As a part of NASA’s SpaceX Crew-2 mission, four astronauts are on a journey for the International Space Station (ISS). They were launched from NASA’s Kennedy Space Center in Florida early Friday morning. Elon Musk’s SpaceX Falcon 9 rocket launched the astronauts on the mission. This is the third time SpaceX has launched astronauts for NASA.
The mission is unique as SpaceX is using ‘Endeavour’ the same Crew Dragon spacecraft (capsule) that took two astronauts to ISS and returned on the first crewed SpaceX flight in May 2020. The Falcon 9 rocket reused a booster from its Crew I mission that took four astronauts to the ISS last November.
The four-member astronauts in the current mission are NASA astronauts Shane Kimbrough and Megan McArthur, Akihiko Hoshide from Japan Aerospace Exploration Agency (JAXA), and Thomas Pesquet from European Space Agency (ESA). They will stay at ISS for a six-month science mission.

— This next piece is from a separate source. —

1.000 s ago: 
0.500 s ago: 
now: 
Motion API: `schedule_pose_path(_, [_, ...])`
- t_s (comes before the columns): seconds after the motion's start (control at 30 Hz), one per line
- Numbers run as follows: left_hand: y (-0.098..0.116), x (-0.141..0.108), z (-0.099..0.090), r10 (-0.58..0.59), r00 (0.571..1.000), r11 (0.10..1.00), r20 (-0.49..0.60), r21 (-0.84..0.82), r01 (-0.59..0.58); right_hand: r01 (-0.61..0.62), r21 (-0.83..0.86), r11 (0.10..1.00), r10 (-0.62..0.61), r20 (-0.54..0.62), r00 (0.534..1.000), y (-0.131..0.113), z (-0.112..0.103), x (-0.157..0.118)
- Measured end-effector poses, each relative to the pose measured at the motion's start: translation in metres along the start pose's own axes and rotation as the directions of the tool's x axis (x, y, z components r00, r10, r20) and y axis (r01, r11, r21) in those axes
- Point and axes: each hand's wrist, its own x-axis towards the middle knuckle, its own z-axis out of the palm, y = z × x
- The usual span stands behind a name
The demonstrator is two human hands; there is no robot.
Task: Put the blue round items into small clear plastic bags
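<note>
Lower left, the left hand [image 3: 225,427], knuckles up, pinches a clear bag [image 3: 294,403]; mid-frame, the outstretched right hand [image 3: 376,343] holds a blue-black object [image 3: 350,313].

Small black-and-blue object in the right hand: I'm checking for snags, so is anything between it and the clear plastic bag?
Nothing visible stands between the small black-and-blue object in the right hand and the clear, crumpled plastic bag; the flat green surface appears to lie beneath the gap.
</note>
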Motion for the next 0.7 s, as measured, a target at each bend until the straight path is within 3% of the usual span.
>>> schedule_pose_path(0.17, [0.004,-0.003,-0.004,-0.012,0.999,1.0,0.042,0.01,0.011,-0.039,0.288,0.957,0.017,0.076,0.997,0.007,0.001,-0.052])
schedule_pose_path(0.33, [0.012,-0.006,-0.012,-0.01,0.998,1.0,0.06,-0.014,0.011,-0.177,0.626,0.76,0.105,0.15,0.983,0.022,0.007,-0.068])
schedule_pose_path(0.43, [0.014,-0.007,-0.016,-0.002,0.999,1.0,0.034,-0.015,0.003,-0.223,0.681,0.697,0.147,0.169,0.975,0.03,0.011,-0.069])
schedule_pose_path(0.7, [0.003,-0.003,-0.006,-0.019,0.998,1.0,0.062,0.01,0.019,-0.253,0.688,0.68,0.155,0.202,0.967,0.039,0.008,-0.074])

Shane Kimbrough, 53, a veteran of two spaceflights is the commander of this mission. He became an astronaut in 2004. Kimbrough’s first space flight was as a Mission Specialist on STS-126, which launched on November 14, 2008. His second flight was onboard Russian Soyuz MS-02 to the International Space Station on October 19, 2016, as part of a four-month mission and returned to earth in April 2017.
Megan McArthur, 49, is an American oceanographer, engineer who became an astronaut in 2000. She has served as a Capsule Communicator (CAPCOM) for both the space shuttle and space station. She was part of NASA’s final Hubble Space Telescope repair mission, STS-125 in 2010. Currently, she is flying in the same seat as her husband Bob Behnken did during SpaceX’s debut crew launch last year.
Thomas Pesquet, 43, is a French aerospace engineer, pilot who joined the French Space Agency as an engineer in 2002. He became an astronaut in 2009. Pesquet was the flight engineer from November 2016 to June 2017 for Expedition 50 and Expedition 51.
Akihiko Hoshide, 52, joined the Japanese Space Agency as an engineer in 1992. He helped develop Japan’s Kibo lab for the space station. He installed Kibo, or Hope, in 2008, launching aboard shuttle Discovery. Hoshide returned to ISS in 2012 for six months.
Endeavour is scheduled to dock to ISS at around 5:10 a.m. ET (09:10 GMT) on Saturday after a 23-hour ride.